WHAT IS BEING ASKED
Give the listing again character for character, but drop the images.

========================================================================

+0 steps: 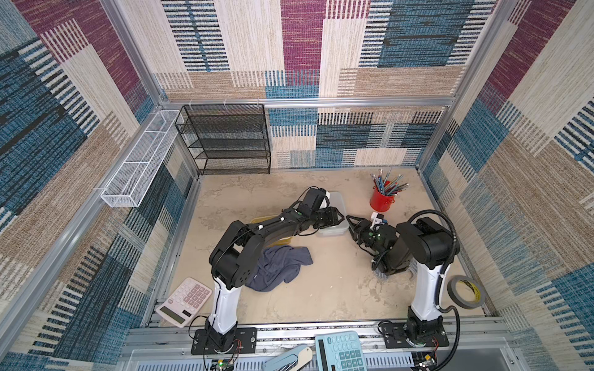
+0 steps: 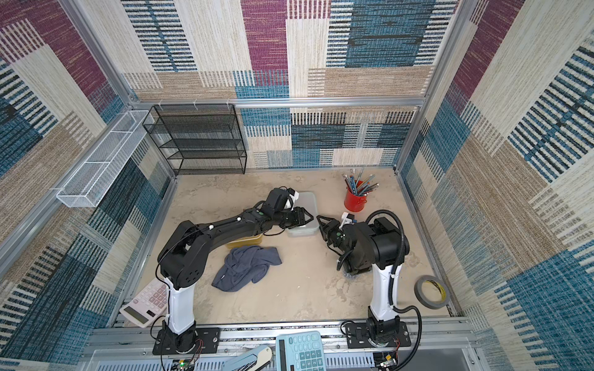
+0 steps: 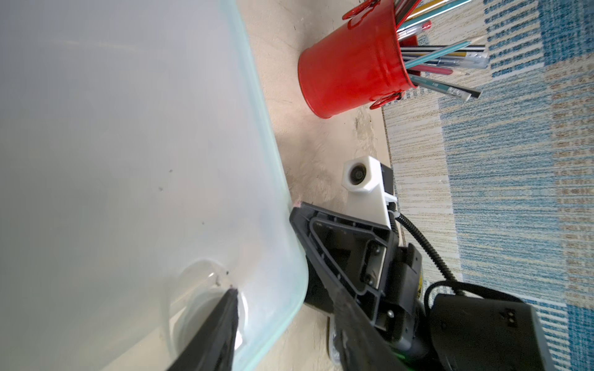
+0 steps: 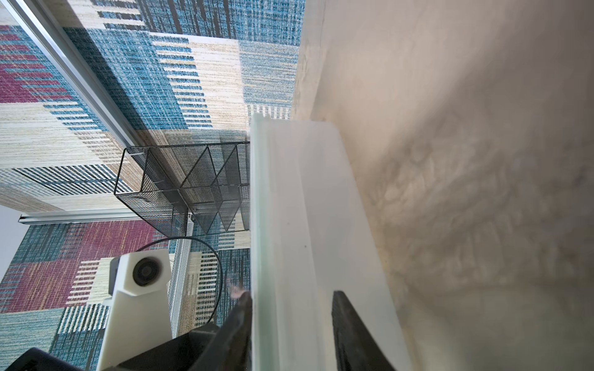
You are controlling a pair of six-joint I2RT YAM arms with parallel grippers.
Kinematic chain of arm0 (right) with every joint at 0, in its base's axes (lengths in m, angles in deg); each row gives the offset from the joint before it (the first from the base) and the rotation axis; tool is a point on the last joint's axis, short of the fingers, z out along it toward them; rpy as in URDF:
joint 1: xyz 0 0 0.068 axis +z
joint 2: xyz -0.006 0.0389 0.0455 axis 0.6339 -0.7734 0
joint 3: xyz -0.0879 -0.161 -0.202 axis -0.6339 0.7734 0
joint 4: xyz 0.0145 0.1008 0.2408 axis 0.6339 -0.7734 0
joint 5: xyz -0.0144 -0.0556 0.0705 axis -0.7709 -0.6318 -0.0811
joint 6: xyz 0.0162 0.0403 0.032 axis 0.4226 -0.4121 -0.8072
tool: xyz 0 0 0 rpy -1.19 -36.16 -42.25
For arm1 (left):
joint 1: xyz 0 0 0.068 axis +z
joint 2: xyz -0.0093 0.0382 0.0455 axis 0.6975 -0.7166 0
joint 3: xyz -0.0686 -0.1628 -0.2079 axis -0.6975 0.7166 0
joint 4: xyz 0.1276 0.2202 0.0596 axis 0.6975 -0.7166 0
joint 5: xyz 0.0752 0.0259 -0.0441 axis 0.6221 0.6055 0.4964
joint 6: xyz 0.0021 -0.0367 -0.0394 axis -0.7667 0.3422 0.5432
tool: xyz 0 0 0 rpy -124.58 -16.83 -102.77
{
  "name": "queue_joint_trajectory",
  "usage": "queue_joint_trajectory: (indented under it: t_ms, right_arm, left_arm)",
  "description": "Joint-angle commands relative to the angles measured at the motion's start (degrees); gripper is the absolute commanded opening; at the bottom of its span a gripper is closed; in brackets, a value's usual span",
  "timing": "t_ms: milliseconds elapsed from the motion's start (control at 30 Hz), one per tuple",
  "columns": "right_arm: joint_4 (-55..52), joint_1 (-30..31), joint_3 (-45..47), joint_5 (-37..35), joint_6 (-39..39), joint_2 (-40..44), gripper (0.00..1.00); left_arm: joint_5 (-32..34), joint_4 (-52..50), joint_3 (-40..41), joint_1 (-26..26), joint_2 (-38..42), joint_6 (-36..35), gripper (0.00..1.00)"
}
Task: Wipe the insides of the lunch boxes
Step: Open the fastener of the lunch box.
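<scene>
Counter edges: the beige mottled counter [image 1: 321, 289] is shut in on three sides by woven patchwork wall panels [image 1: 353, 138]. A black wire-mesh shelf [image 1: 231, 141] fills the far left corner.
Open room: there is a bare stretch across the middle and near side, between the arm bases. A red metal cup of pencils [image 1: 381, 200] stands far right.
Clear box: the frosted clear round-cornered plastic lunch box [image 1: 337, 205], lid on, sits mid-counter.
Amber box: the translucent amber-yellow plastic lunch box [image 2: 246, 241] is just left of the clear one, mostly hidden under the left arm [image 1: 257, 231].
Cloth: a crumpled grey-blue cloth [image 1: 279, 266] lies loose just on the near side of the amber box, apart from both tools.
Left: the left tool [image 1: 341, 217] is over the clear box's near right corner, jaws apart, with one finger [image 3: 218, 331] against the lid top.
Right: the right tool [image 4: 291, 293] is at the same box's right edge, jaws apart and astride the lid rim. I cannot tell whether it is pinching.
</scene>
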Motion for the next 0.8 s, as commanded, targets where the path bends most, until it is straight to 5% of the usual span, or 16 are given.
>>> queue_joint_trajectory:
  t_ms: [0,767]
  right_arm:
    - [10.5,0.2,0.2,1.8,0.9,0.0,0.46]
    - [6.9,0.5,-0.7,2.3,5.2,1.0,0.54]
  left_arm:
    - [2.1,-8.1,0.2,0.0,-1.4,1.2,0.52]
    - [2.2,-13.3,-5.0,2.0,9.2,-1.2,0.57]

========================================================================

REPLY
+0 steps: 
+0 steps: 
+0 steps: 
+0 steps: 
You are controlling a pair of six-joint I2RT YAM arms with parallel grippers.
Kinematic chain of arm0 (right) with every joint at 0, in its base's axes (lengths in m, angles in deg); each row gives the offset from the joint before it (the first from the base) and the rotation axis; tool is a point on the last joint's axis, short of the fingers, z out along it toward them; rpy as in URDF:
joint 1: xyz 0 0 0.068 axis +z
joint 2: xyz -0.006 0.0389 0.0455 axis 0.6339 -0.7734 0
joint 3: xyz -0.0879 -0.161 -0.202 axis -0.6339 0.7734 0
joint 4: xyz 0.0145 0.1008 0.2408 axis 0.6339 -0.7734 0
joint 5: xyz -0.0144 -0.0556 0.0705 axis -0.7709 -0.6318 -0.0811
joint 6: xyz 0.0162 0.0403 0.032 axis 0.4226 -0.4121 -0.8072
tool: xyz 0 0 0 rpy -1.19 -36.16 -42.25
For arm1 (left):
joint 1: xyz 0 0 0.068 axis +z
joint 2: xyz -0.0093 0.0382 0.0455 axis 0.6975 -0.7166 0
joint 3: xyz -0.0686 -0.1628 -0.2079 axis -0.6975 0.7166 0
joint 4: xyz 0.1276 0.2202 0.0596 axis 0.6975 -0.7166 0
joint 5: xyz 0.0752 0.0259 -0.0441 axis 0.6221 0.6055 0.4964
joint 6: xyz 0.0021 -0.0367 -0.0394 axis -0.7667 0.3422 0.5432
tool: xyz 0 0 0 rpy -124.58 -16.83 -102.77
{
  "name": "queue_joint_trajectory",
  "usage": "queue_joint_trajectory: (indented under it: t_ms, right_arm, left_arm)",
  "description": "Joint-angle commands relative to the angles measured at the motion's start (degrees); gripper is the absolute commanded opening; at the bottom of its span a gripper is closed; in brackets, a value's usual span",
  "timing": "t_ms: milliseconds elapsed from the motion's start (control at 30 Hz), one per tuple",
  "columns": "right_arm: joint_4 (-55..52), joint_1 (-30..31), joint_3 (-45..47), joint_5 (-37..35), joint_6 (-39..39), joint_2 (-40..44), gripper (0.00..1.00); left_arm: joint_5 (-32..34), joint_4 (-52..50), joint_3 (-40..41), joint_1 (-26..26), joint_2 (-38..42), joint_6 (-36..35), gripper (0.00..1.00)"
}
Task: Wipe the insides of the lunch boxes
Step: Open the fastener of the lunch box.
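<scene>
Counter edges: the beige mottled counter [image 1: 321, 289] is shut in on three sides by woven patchwork wall panels [image 1: 353, 138]. A black wire-mesh shelf [image 1: 231, 141] fills the far left corner.
Open room: there is a bare stretch across the middle and near side, between the arm bases. A red metal cup of pencils [image 1: 381, 200] stands far right.
Clear box: the frosted clear round-cornered plastic lunch box [image 1: 337, 205], lid on, sits mid-counter.
Amber box: the translucent amber-yellow plastic lunch box [image 2: 246, 241] is just left of the clear one, mostly hidden under the left arm [image 1: 257, 231].
Cloth: a crumpled grey-blue cloth [image 1: 279, 266] lies loose just on the near side of the amber box, apart from both tools.
Left: the left tool [image 1: 341, 217] is over the clear box's near right corner, jaws apart, with one finger [image 3: 218, 331] against the lid top.
Right: the right tool [image 4: 291, 293] is at the same box's right edge, jaws apart and astride the lid rim. I cannot tell whether it is pinching.
</scene>
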Motion for the next 0.8 s, as commanded, targets where the path bends most, until it is straight to 5% of the usual span, or 16 are given.
>>> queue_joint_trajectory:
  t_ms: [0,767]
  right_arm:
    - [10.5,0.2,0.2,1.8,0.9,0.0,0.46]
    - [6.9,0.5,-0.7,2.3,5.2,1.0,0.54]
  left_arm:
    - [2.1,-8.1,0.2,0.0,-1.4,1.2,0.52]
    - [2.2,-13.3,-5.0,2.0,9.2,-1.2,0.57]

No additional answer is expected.